Third-party data has been prevalent in many marketing campaigns in recent history. The vast amount of data that is available along with the results it could potentially generate have made it a valuable asset when combined with your first-party data.

However, two significant developments have occurred which have made second party data a much more reliable option for marketers.



Unless you have had your head in a ditch for the last few years, you’ll be well aware of the GDPR in Europe. Privacy concerns in third-party datasets are always present for marketers.

Often third-party datasets are hard to verify in terms of consent. This is where a direct relationship with a second party data provider is useful. You can verify the consent process and ensure that the data is collected in accordance with the relevant privacy standards.


Accuracy and transparency

The truth is that your first party data is more transparent than any other kind of data set. Hover that doesn’t make it accurate. Third party data is difficult to verify in terms of accuracy and often transparency isn’t even part of the discussion as it’s an aggregated dataset.
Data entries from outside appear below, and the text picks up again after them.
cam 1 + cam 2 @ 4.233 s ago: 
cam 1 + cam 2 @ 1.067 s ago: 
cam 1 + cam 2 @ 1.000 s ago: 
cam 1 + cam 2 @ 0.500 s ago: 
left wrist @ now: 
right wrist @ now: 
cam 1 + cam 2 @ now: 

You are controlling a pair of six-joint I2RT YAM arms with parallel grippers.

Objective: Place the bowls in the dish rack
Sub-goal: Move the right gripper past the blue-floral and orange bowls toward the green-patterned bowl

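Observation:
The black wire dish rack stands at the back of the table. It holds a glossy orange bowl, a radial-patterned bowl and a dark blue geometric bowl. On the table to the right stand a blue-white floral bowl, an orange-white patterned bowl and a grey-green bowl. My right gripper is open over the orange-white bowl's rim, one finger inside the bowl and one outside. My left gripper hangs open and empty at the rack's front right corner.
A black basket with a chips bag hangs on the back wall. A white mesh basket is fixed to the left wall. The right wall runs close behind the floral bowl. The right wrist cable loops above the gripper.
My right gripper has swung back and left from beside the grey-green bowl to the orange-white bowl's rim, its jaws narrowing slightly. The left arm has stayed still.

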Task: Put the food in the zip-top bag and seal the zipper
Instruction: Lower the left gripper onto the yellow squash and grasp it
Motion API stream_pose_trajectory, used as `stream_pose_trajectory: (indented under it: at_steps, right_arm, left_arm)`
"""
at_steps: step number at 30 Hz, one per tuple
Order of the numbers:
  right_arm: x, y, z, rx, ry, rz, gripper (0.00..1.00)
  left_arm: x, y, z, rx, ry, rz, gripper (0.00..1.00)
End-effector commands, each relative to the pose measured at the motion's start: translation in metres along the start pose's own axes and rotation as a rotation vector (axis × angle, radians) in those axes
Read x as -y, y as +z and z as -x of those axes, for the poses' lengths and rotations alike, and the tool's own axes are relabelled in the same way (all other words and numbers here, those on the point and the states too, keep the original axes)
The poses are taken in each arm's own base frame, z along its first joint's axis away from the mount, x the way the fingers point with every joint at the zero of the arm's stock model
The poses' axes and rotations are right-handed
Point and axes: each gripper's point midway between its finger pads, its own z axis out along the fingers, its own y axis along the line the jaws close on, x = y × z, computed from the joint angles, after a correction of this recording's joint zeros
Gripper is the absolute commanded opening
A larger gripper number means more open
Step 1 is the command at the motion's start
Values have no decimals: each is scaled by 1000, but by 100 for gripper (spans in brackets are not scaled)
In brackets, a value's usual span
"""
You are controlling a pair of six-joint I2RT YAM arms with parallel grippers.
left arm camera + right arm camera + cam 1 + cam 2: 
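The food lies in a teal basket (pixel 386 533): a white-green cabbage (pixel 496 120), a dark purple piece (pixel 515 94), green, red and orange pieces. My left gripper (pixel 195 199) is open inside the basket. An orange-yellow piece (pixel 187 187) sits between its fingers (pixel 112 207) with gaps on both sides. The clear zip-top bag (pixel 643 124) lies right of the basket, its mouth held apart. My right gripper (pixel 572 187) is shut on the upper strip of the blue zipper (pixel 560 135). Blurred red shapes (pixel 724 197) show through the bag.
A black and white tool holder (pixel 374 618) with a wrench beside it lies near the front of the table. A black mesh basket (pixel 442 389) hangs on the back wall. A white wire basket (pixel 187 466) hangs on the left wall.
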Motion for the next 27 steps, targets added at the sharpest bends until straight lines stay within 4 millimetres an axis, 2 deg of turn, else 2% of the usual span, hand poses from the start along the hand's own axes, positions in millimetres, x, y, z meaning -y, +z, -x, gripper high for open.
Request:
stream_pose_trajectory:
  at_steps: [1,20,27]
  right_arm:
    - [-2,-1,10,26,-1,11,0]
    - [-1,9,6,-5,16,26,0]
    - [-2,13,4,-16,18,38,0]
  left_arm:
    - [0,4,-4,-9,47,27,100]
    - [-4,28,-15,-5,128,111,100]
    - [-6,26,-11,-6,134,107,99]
Second-party data is as good as first-party data as long as you can identify the methodology and verify that it meets your accuracy standards. This is again why a direct relationship with your data providers is a useful situation to be in.

Many second party data providers can provide their data directly into your data management solutions. SO where your first party data sets aren’t enough, you can purchase new data from reliable and transparent providers directly in your existing infrastructure.

Data is here to stay. As a marketer, it’s your job to ensure that your data is activated and that your second and third party data is accurate and transparent.